◆ **Instructions to follow**: Return each line of the material verbatim.

◆ **Available records**:
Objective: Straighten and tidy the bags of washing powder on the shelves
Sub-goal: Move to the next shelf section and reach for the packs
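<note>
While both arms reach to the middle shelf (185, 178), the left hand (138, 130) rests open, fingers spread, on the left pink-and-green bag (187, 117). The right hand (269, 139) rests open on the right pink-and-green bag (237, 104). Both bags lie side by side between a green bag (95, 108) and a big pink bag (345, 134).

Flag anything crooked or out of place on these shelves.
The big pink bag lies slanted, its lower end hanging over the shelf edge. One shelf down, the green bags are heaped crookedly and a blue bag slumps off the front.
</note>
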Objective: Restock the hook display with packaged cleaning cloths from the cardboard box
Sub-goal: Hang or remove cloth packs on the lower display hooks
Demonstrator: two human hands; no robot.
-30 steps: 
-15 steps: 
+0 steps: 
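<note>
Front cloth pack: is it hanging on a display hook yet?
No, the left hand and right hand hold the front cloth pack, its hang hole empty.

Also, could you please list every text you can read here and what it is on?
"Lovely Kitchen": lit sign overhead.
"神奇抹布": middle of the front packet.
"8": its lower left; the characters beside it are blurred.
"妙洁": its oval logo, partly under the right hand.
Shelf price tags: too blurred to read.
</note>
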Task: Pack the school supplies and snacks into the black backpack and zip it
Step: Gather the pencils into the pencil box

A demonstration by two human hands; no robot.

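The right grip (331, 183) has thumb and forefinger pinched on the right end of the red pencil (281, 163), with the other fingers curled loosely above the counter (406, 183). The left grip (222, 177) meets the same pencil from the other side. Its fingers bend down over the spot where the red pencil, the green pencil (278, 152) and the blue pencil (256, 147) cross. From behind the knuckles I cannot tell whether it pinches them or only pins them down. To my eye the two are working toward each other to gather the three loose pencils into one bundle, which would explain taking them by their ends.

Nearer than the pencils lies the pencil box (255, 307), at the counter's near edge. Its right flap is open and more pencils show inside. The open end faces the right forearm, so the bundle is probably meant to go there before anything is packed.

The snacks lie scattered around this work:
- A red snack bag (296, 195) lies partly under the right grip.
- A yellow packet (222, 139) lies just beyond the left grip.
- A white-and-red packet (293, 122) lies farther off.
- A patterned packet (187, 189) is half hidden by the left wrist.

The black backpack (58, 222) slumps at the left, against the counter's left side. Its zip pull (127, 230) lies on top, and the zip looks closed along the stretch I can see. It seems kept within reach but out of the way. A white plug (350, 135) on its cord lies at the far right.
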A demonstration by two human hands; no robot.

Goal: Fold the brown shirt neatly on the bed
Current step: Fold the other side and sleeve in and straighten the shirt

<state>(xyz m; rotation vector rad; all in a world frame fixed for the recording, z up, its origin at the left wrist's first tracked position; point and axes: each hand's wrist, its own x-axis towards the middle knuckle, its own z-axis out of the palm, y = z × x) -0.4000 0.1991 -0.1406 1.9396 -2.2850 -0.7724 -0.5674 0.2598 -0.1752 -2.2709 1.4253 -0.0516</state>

◆ **Answer space**:
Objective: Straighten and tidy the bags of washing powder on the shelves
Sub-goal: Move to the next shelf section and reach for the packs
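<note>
While both arms reach to the middle shelf (185, 178), the left hand (138, 130) rests open, fingers spread, on the left pink-and-green bag (187, 117). The right hand (269, 139) rests open on the right pink-and-green bag (237, 104). Both bags lie side by side between a green bag (95, 108) and a big pink bag (345, 134).

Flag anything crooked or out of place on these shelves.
The big pink bag lies slanted, its lower end hanging over the shelf edge. One shelf down, the green bags are heaped crookedly and a blue bag slumps off the front.
</note>
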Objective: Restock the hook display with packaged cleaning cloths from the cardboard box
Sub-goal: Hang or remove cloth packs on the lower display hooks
Demonstrator: two human hands; no robot.
-30 steps: 
-15 steps: 
+0 steps: 
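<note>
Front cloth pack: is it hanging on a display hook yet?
No, the left hand and right hand hold the front cloth pack, its hang hole empty.

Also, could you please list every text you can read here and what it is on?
"Lovely Kitchen": lit sign overhead.
"神奇抹布": middle of the front packet.
"8": its lower left; the characters beside it are blurred.
"妙洁": its oval logo, partly under the right hand.
Shelf price tags: too blurred to read.
</note>
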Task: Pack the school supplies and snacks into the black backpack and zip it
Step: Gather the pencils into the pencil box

A demonstration by two human hands; no robot.

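The right grip (331, 183) has thumb and forefinger pinched on the right end of the red pencil (281, 163), with the other fingers curled loosely above the counter (406, 183). The left grip (222, 177) meets the same pencil from the other side. Its fingers bend down over the spot where the red pencil, the green pencil (278, 152) and the blue pencil (256, 147) cross. From behind the knuckles I cannot tell whether it pinches them or only pins them down. To my eye the two are working toward each other to gather the three loose pencils into one bundle, which would explain taking them by their ends.

Nearer than the pencils lies the pencil box (255, 307), at the counter's near edge. Its right flap is open and more pencils show inside. The open end faces the right forearm, so the bundle is probably meant to go there before anything is packed.

The snacks lie scattered around this work:
- A red snack bag (296, 195) lies partly under the right grip.
- A yellow packet (222, 139) lies just beyond the left grip.
- A white-and-red packet (293, 122) lies farther off.
- A patterned packet (187, 189) is half hidden by the left wrist.

The black backpack (58, 222) slumps at the left, against the counter's left side. Its zip pull (127, 230) lies on top, and the zip looks closed along the stretch I can see. It seems kept within reach but out of the way. A white plug (350, 135) on its cord lies at the far right.
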A demonstration by two human hands; no robot.

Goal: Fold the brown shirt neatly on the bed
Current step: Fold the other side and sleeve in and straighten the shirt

<state>(xyz m; rotation vector rad; all in a world frame fixed for the recording, z up, its origin at the left wrist's first tracked position; point and axes: each hand's wrist, its own x-axis towards the middle knuckle, its own z-axis out of the palm, y = z × x) -0.4000 0.1991 -0.1406 1.9396 -2.2850 -0.7724 -0.5674 0.2598 -0.1752 -2.2709 1.4253 -0.0516</state>

The requested output has been given in full.